Review of pertinent topics in classical and quantum physics. Gibb’s statistical ensembles, MB, BE, and FD statistics with simple applications to solids. Theoretical foundations of Monte Carlo simulation, Markov chains, random walks. Study of phase transitions in the 2D and 3D Ising models as well as in the Landau Ginsburg Model using Monte Carlo simulations. Selected Topics in Kinetic Monte Carlo Simulations.
A course may be offered in conjunction with current research at the Surface Science Laboratory. Topics covered include: preparation of clean surfaces; experimental methods such as XPS, UPS, Auger, and LEED; thin films; surface states; temperature effects.
The two-ﬂuid model, electrodynamics of superconductors. Thermodynamics of phase transition in type I and type II superconductors. Landau-Ginzburg phenomenological theory of type II superconductors: coherence length, vortices, Abrikosov vortex lattice, critical ﬁelds and vortex ﬂow dynamics. The microscopic theory of BCS, electron pairing.
Single-particle motions; plasmas as ﬂuids; waves in plasmas; diﬀusion and resistivity; equilibrium and stability; a simple introduction to kinetic theory; nonlinear eﬀects; controlled fusion.

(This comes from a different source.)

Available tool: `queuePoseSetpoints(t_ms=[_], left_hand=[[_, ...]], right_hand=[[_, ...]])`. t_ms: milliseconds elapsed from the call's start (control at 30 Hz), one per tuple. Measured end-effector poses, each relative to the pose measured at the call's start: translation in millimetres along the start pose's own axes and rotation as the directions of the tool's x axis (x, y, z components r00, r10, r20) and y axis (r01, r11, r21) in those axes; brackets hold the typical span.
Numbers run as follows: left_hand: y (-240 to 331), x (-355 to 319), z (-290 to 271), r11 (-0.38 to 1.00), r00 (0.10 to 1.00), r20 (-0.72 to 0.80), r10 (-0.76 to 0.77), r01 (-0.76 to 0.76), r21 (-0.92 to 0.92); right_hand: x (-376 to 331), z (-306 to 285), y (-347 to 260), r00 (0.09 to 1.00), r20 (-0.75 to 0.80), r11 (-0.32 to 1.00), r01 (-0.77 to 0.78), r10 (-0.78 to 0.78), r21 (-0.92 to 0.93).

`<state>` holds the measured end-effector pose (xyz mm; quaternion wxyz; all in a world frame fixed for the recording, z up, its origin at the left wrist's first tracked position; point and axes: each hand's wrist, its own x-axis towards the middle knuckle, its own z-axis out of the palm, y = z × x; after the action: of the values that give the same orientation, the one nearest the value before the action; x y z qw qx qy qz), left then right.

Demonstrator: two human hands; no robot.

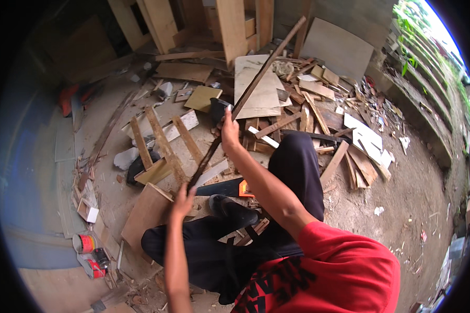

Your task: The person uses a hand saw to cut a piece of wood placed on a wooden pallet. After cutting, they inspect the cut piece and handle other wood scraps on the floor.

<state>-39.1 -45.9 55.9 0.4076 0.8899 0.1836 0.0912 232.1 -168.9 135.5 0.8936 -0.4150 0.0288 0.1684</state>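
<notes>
A long, dark wooden strip (269,62) slants up and away from me to the far right. My left hand (181,202) is closed round its near, lower end. Further along, near its middle, my right hand (230,130) grips the same strip. Below the strip, between my legs, lies a handsaw with an orange handle (245,188) and a dark blade (216,188). A wooden piece with several parallel slats (164,143) rests on the floor just beyond my left hand. Beside that hand a brown board (147,216) leans by my left knee.
A heap of scrap wood (318,104) spreads ahead and to the right, with a pale panel (253,86) on it. Tall timbers (231,31) stand at the back. Red-labelled cans (83,243) sit at the left. A stepped wall (418,104) rises at the right.
</notes>
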Motion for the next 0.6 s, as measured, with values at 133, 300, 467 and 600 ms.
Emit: queuePoseSetpoints(t_ms=[133,300,467,600], left_hand=[[16,-13,82,0.915,0.979,0.129,-0.161,0.196,-0.352],[15,-13,113,0.944,0.995,0.070,-0.066,0.085,-0.320],[-21,-1,107,0.809,0.977,-0.091,-0.195,0.108,-0.577],[-12,16,107,0.948,0.933,-0.320,-0.165,0.061,-0.313]], right_hand=[[1,-11,-2,0.961,0.103,0.858,0.277,-0.258,-0.432],[-3,-42,-4,0.934,0.220,0.430,0.328,-0.280,-0.842],[-19,-111,44,0.826,0.468,0.152,0.531,-0.315,-0.834],[-41,-147,77,0.881,0.440,0.104,0.461,-0.171,-0.882]])
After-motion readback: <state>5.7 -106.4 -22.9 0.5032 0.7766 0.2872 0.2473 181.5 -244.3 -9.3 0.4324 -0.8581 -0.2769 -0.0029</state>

Review of relevant Quantum Mechanics concepts including linear vector spaces, Entanglement, the EPR paradox, and Bell’s inequality. Quantum Computation including the qubit, quantum gates and search algorithms. Quantum Communication including cryptography and teleportation. Overview of some experimental implementations.
Introduction to ion trap, spin, NV-center, and circuit qubit, Quantum electrical circuits, superconductivity, Josephson Junction (JJ)-based non-linear harmonic oscillators, JJ-based superconducting circuit-qubits, noise and decoherence, cavity and circuit quantum electrodynamics (QED), microwave-based measurements in circuit QED.
The course provides an introduction to materials informatics, which is an intersection between materials science, computational methods, and big-data sciences. The emphasis will be toward foundational backgrounds including machine and statistical learning, ML-based materials science modeling, and implementations. As the field is expanding, a short overview of the contemporary trends in the field will be provided.
Selected topics of special interest to students. This course may be repeated for credit as an in-depth investigation of a single topic or as a survey of several topics. Prerequisite: Consent of the Instructor
Guided reading and reporting on special topics by individual students under the guidance of faculty members.
The Student is trained in the process of carrying out scientific research under the supervision of a faculty member. This includes carrying out literature search, writing research proposal, and conducting experimental or theoretical research. The student is expected to present his work at the end of the semester.
This is a continuation of PHYS 497. The student carries out research, writes a thesis, and defends it at the end of the semester.
Students have the opportunity to present and attend seminars on topics of current research interest.